La juge Sandra Bouchard de la Cour supérieure du Québec a approuvé l’entente de règlement intervenue entre les avocats des victimes de l’abbé Paul-André Harvey et les avocats du diocèse de Chicoutimi ainsi que des neuf paroisses ou fabriques où ce prêtre a exercé son sacerdoce.
Condamné en 2015 à purger une peine de six ans pour attentats à la pudeur et agressions sexuelles commis sur 39 jeunes filles, l’abbé Harvey est décédé le 3 mai 2018. Au moment de l’approbation de l’entente de règlement, près de 150 victimes d’abus sexuels, mineures à l’époque, s’étaient inscrites à ce recours collectif initié en 2015.
L’entente prévoit le versement d’une somme de 13,75 M$ aux victimes ainsi qu’à leurs avocats (environ 3,4 M$), la remise à chacune des victimes d’une lettre d’excuses de l’évêque de Chicoutimi ainsi que la mise en place d’un programme de mesures réparatrices au sein du diocèse «visant à prévenir des abus dans l’avenir».
Qui paye?
C’est l’Assurance mutuelle des fabriques de Québec qui versera la somme de 13,75 M$, révèlent l’entente de règlement ainsi que le jugement d’approbation.
Les dirigeants de la compagnie d’assurances ont toutefois catégoriquement refusé de commenter cette information, alléguant que «les renseignements à ce sujet [sont] confidentiels».
Ils ont aussi refusé d’indiquer s’ils craignent d’être contraints de payer la totalité ou une partie des dédommagements offerts à d’autres victimes si les recours collectifs contre l’archidiocèse de Québec ou contre le diocèse d’Amos étaient autorisés puis accueillis. De plus, ils n’ont pas souhaité commenter l’impact de futurs recours collectifs ou poursuites pour abus sur la viabilité financière de cette mutuelle qui assure plusieurs paroisses, cimetières et diocèses.

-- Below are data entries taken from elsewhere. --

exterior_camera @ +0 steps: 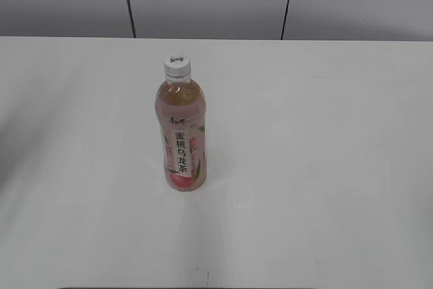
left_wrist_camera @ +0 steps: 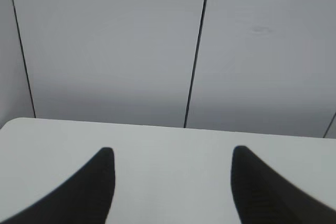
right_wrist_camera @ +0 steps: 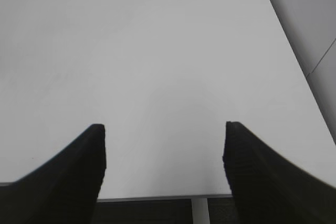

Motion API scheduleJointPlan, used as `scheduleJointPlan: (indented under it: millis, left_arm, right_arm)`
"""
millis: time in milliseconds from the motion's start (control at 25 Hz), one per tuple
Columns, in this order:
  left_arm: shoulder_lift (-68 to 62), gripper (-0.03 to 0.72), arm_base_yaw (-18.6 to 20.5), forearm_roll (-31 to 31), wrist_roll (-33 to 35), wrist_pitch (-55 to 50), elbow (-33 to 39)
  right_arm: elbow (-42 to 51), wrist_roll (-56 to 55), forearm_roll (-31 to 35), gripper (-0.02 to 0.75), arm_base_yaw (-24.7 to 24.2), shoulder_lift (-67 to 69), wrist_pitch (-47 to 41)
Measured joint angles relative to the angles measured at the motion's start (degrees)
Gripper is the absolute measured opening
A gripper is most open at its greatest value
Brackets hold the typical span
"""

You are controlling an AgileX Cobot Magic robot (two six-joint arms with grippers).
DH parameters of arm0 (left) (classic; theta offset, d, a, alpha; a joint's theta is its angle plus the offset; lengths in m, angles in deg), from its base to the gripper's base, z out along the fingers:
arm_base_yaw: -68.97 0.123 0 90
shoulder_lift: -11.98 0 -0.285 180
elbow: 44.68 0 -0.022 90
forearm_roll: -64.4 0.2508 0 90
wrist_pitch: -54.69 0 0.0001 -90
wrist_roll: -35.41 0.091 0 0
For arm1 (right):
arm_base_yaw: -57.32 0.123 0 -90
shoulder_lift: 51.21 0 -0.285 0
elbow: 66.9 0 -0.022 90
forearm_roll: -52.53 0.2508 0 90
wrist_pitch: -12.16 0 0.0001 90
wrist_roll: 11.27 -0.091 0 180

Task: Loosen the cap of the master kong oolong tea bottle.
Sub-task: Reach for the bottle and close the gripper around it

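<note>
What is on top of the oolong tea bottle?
A white ribbed cap sits on the neck of the oolong tea bottle, with a small dark mark on its top. The cap covers the bottle mouth, so that is hidden.

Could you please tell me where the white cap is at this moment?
In the exterior view, the cap sits on the upright tea bottle, slightly left of the table's centre; neither wrist view shows it.

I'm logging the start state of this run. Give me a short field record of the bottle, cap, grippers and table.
bottle: oolong tea bottle, upright, alone near the table's middle
cap: white cap, on the neck
left gripper: left gripper open, holding nothing, bottle not in its view
right gripper: right gripper open, holding nothing, over bare table
surface: white table
</note>
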Motion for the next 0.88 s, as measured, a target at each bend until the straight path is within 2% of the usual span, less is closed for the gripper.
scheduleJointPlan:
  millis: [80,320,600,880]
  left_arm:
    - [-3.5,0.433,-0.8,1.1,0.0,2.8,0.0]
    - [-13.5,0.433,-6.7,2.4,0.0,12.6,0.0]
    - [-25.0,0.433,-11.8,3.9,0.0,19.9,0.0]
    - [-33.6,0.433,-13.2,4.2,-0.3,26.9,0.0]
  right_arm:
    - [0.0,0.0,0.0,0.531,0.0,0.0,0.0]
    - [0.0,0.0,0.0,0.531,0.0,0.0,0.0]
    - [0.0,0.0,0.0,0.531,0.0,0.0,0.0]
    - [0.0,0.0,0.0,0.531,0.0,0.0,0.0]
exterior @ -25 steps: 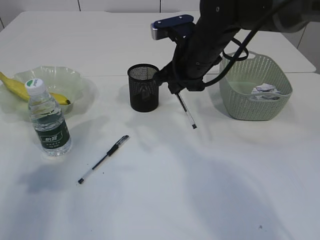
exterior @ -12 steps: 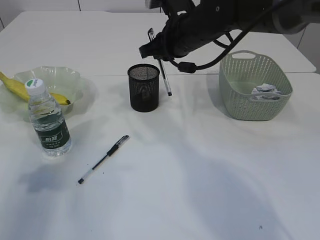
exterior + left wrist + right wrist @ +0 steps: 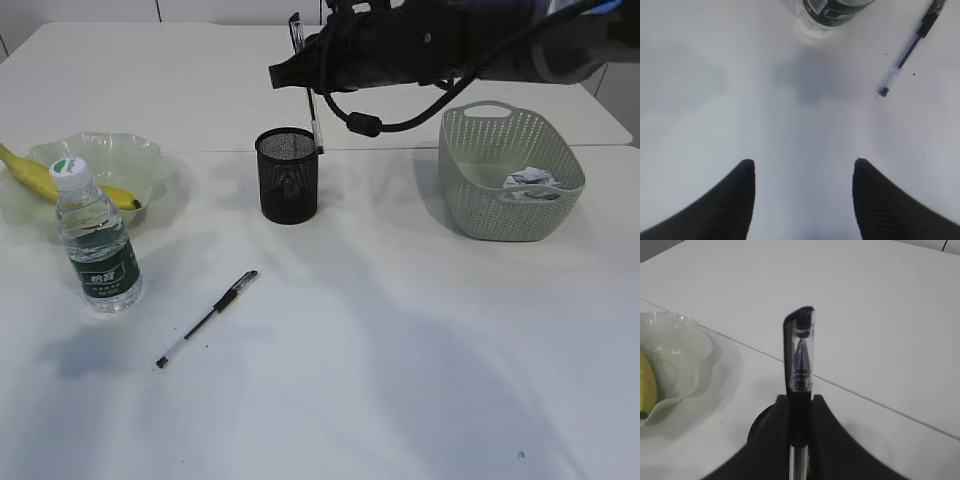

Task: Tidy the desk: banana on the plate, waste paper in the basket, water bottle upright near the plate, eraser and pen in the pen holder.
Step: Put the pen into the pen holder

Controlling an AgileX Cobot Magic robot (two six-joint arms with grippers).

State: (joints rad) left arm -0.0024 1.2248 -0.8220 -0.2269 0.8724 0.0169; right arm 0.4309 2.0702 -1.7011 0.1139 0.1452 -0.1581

La juge Bouchard a estimé, dans son jugement du 3 mai 2022, que si 150 réclamations étaient jugées recevables, chaque victime recevra une indemnité entre 23 000 $ et 30 000 $ «pour les cas où la sévérité du préjudice est la plus faible» et entre 160 000 $ et 200 000 $ «pour les cas les plus sévères». Les réclamations seront évaluées par la juge à la retraite Danielle Grenier.
Lettre d’excuses
«Comme évêque, je tiens à vous exprimer mes excuses les plus sincères pour tout ce que cette situation dramatique vous a fait vivre», écrira l’évêque René Guay à chacune des victimes. «Alors que, comme tous les enfants de la terre, vous aviez droit à une enfance heureuse et remplie de promesses, elle vous a été volée par quelqu’un qui était un des nôtres dans le diocèse de Chicoutimi.»
Au nom de l’Église diocésaine, il leur «demande pardon pour ne pas avoir su prévenir ce drame à l’époque».
Les abus sexuels auraient été commis entre 1962 et 2002. Les évêques Marius Paré et Jean-Guy Couture dirigeaient alors le diocèse. Mgr Guay n’est évêque de Chicoutimi que depuis 2018.
Mgr Guay déplore aussi dans sa lettre que «le processus pour en arriver à une entente de principe entre les parties ait été aussi long».
Mesures réparatrices
L’entente de règlement approuvée par la juge Bouchard annonce la mise en place de mesures réparatrices par le diocèse de Chicoutimi. Aucun recours collectif intenté contre des institutions religieuses au cours des sept dernières années n’a présenté un aussi grand nombre de mesures.
On prévoit la prestation de formations sur l’abus sexuel sur mineurs pour tous les agents de pastorale. Des survivants y seront associés. On dotera aussi le diocèse d’«un mécanisme annuel d’audit organisationnel externe» afin «de détecter et de prévenir les abus sexuels» ainsi que d’un dispositif d’accueil et d’écoute confidentielle des victimes et des survivants.
Au terme de son jugement, la juge Sandra Bouchard a indiqué «toute son admiration» aux victimes de l’abbé Harvey. Elle a souligné «leur courage, leur détermination, leur persévérance et leur patience, en souhaitant vivement que ce dénouement puisse leur permettre d’être libérées de souffrances».